Não sei como, nem por onde, fazia frio, e eu gemia. Minha magreza era tamanha que via meus ossos das mãos de maneira a formar um tom rosado.
Cheguei, vi as montanhas e pensei que podia ser feliz naquele lugar cercado por elas. Era bem calor lá, minhas roupas eram trapos. Quis ficar porque vi alguns animais por lá: porcos, cervos, lobos, cobras e apenas um tipo de inseto (vaga-lumes).

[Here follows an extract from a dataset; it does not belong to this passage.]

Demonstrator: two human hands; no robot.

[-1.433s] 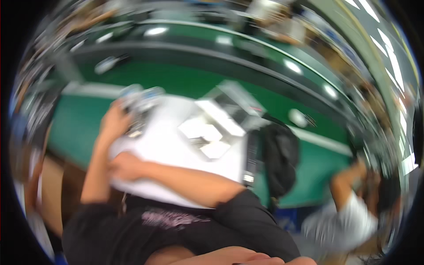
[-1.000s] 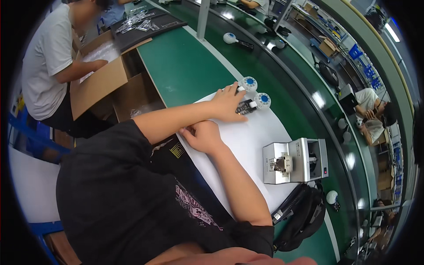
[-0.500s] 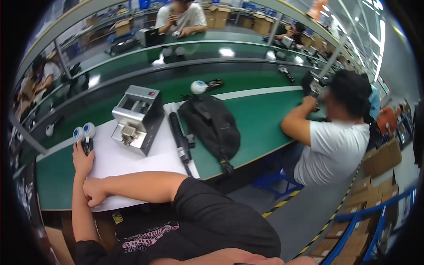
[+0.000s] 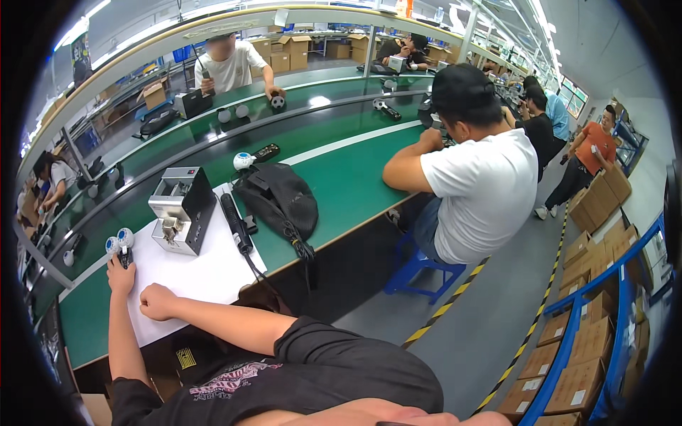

“agora navegue sozinho”. Tentei, mas eu precisava ser amigo daqueles animaizinhos desprotegidos. Comecei aproximando-me dos cervos, que eram arredios, mas felizes. Quando consegui a confiança deles, foram bons amigos, ajudavam-me a colher as frutas, cobriam-me com folhas durante as noites de frio. Os cervos são amigos fiéis, mas cuidado, alguns deles são tão bobos que enjoava vê-los saltitarem felizes o tempo todo. Foi então que eu desisti dos cervos.
“agora navegue sozinho”. Tentei, mas eu queria ser amigo dos outros animais. Tinha tanta vontade de conhecer melhor a essência deles. Os porcos vieram até mim, quando os cervos não mais se aproximavam. Descobri que os porcos não gostam de cervos. Os porcos me animavam bastante, porque eles riam comigo. Mas depois notei que eles riam de mim. Então me afastei deles também.
Tive vontade de fugir e voltar para o meu barco e navegar sozinho outra vez, mas era impossível: o mar ou o rio havia secado e eu não tinha mais como navegar.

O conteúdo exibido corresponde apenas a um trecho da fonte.